● SOURCE DATA
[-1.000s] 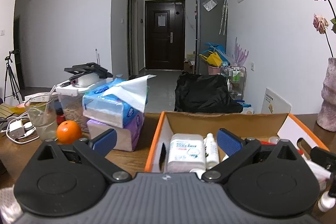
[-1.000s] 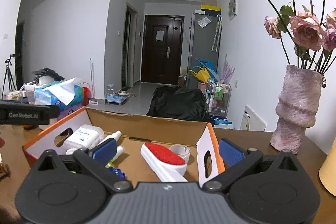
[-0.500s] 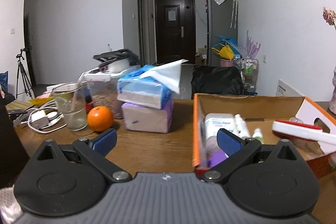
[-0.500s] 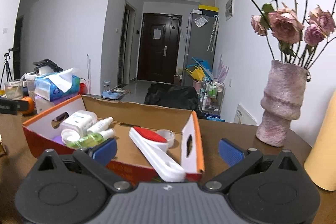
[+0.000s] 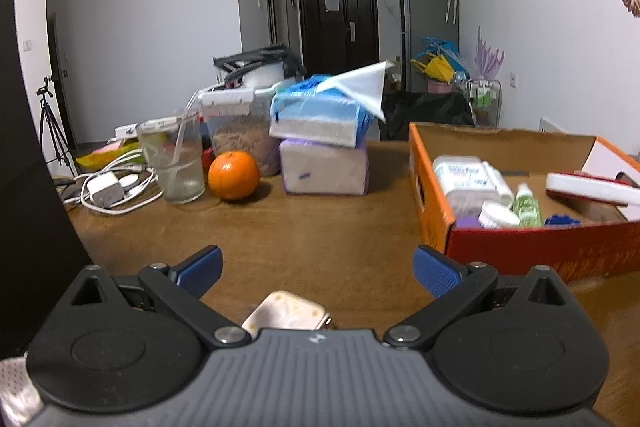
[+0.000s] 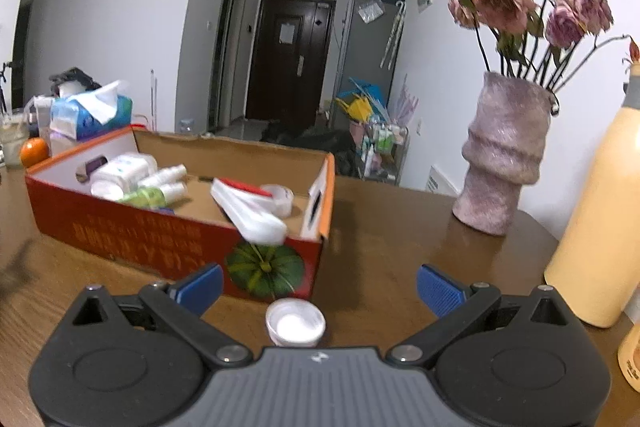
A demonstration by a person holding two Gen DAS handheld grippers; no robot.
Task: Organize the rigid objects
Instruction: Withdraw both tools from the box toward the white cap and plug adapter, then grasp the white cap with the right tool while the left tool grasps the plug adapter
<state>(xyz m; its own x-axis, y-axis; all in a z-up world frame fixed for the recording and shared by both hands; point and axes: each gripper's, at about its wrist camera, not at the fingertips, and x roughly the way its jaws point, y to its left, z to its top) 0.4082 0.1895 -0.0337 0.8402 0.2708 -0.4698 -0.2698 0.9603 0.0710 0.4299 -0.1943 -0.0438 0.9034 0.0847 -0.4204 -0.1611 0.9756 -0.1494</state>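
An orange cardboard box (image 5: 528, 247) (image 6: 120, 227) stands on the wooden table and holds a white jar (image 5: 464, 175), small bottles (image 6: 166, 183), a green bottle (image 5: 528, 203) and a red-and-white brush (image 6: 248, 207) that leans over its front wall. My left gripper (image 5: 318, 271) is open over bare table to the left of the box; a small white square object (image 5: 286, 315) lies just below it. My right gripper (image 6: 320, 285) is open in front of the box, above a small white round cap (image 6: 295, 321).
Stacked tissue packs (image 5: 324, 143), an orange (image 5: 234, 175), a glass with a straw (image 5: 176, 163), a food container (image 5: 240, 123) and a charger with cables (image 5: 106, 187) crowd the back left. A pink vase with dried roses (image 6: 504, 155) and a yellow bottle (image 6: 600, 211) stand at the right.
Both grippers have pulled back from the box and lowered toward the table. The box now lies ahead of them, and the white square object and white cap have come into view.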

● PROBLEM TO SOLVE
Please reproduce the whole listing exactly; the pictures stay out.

● PROBLEM SOLUTION
[-1.000s] 
[-1.000s] 
[-0.500s] 
[-0.500s] 
[+0.000s] 
[+0.000s] 
A demonstration by a person holding two Gen DAS handheld grippers; no robot.
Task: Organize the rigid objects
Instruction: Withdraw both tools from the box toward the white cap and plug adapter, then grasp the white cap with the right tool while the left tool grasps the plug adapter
<state>(xyz m; its own x-axis, y-axis; all in a z-up world frame fixed for the recording and shared by both hands; point and axes: each gripper's, at about its wrist camera, not at the fingertips, and x roughly the way its jaws point, y to its left, z to its top) 0.4082 0.1895 -0.0337 0.8402 0.2708 -0.4698 -0.2698 0.9603 0.0710 0.4299 -0.1943 -0.0438 0.9034 0.0847 -0.4204 -0.1611 0.9756 -0.1494</state>
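An orange cardboard box (image 5: 528, 247) (image 6: 120, 227) stands on the wooden table and holds a white jar (image 5: 464, 175), small bottles (image 6: 166, 183), a green bottle (image 5: 528, 203) and a red-and-white brush (image 6: 248, 207) that leans over its front wall. My left gripper (image 5: 318, 271) is open over bare table to the left of the box; a small white square object (image 5: 286, 315) lies just below it. My right gripper (image 6: 320, 285) is open in front of the box, above a small white round cap (image 6: 295, 321).
Stacked tissue packs (image 5: 324, 143), an orange (image 5: 234, 175), a glass with a straw (image 5: 176, 163), a food container (image 5: 240, 123) and a charger with cables (image 5: 106, 187) crowd the back left. A pink vase with dried roses (image 6: 504, 155) and a yellow bottle (image 6: 600, 211) stand at the right.
Both grippers have pulled back from the box and lowered toward the table. The box now lies ahead of them, and the white square object and white cap have come into view.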

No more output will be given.